One of Google’s videos imagined the future capabilities of Google Home, a voice-controlled speaker powered by the search engine’s smarts. (It’s similar to Amazon’s Echo.) In this button-less future, Google will wake up your kids for you; it will update you on your package statuses and answer almost any other question you might have. With little more than a greeting articulated in its vicinity, Home will warn you of flight delays and kindly push back your restaurant reservations. It will do your scheduling, your nannying. It will literally be your Google Assistant, the apt name given to the device’s core technology.
It doesn’t really matter who changes your dinner reservations.
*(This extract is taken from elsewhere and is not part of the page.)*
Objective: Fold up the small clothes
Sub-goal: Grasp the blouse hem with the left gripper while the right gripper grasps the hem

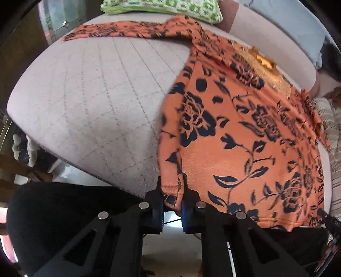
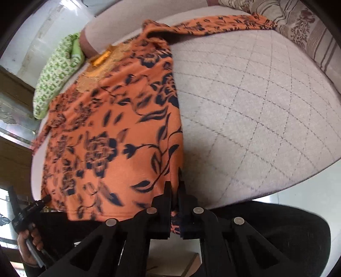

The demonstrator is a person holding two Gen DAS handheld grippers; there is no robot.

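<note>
An orange top with a dark floral print [image 1: 240,136] lies spread on a grey quilted cushion [image 1: 89,102], sleeves stretched out to both sides. My left gripper [image 1: 172,191] is shut on the hem's left corner at the cushion's near edge. In the right wrist view the same orange top [image 2: 110,136] fills the left half, and my right gripper [image 2: 175,189] is shut on the hem's right corner. The other gripper's tip [image 2: 44,200] shows at the hem's far corner, held by a hand [image 2: 29,240].
A green patterned cloth [image 1: 162,8] lies at the cushion's far end. A striped floral cushion [image 2: 307,36] borders the right side. The person's dark-clad legs [image 2: 277,230] sit just below the cushion's near edge [image 1: 89,170].
</note>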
Asking the host at Andina to move your meal back 30 minutes isn’t a creative moment for you as an individual. But Google’s announcements portend a future in which our friends might not know if they’re talking to us or computers pretending to be us, and in which we could come off as pretty weird if we’re not paying attention.
Take Google’s new messaging app, Allo, described as “a smart messaging app which learns over time to make conversations easier, more expressive and more productive.” Google touted Allo’s ability to scan your texts, understand the context and supply readymade human-like responses for you (“Cute dog!” and “That’s good!”). Not just when you were sent words, but even when you were sent pictures.
There are some cases when this kind of super-smart response-generator will save you precious seconds. Your friend says “I’m on my way,” Google suggests the response of “Meet you there,” you pick it and all is well. But outsourcing things like text responses can be trickier. Even if Google has solved the giant A.I. hurdle of disambiguation — meaning it can understand different meanings of words that sound the same, like the example Pichai gave of ordering a curry and not the basketball player Steph Curry — trouble spots remain, like sarcasm.
For example: A friend emailed me a couple months ago and I opened up the message in my Google Inbox app. He had been sick and miserable and wrote, with false enthusiasm, “Also, I haven’t pooped for two straight days!” The pre-written responses Google supplied me included “That’s brilliant!” and “Well done you!” Both of which would have made me sound not only insensitive but also kind of British.
To be sure, the stuff Google displayed to an eager audience of 7,000 people was cool. The company’s new tools promise to give us richer, more accurate search results to vaguer and less-informed queries. We can stand in front of a statue and say “Who designed this?” and get the answer. We can say “show me pictures of my cat” and Google will pull them right up. These products will warn us of things we didn’t know we needed to be warned of, remind us when we forget and help manage our unmanageable lives. But we’re going to have to make sure to hold on to our humanity as it gets easier to let Google and other tech companies take the words right out of our mouths.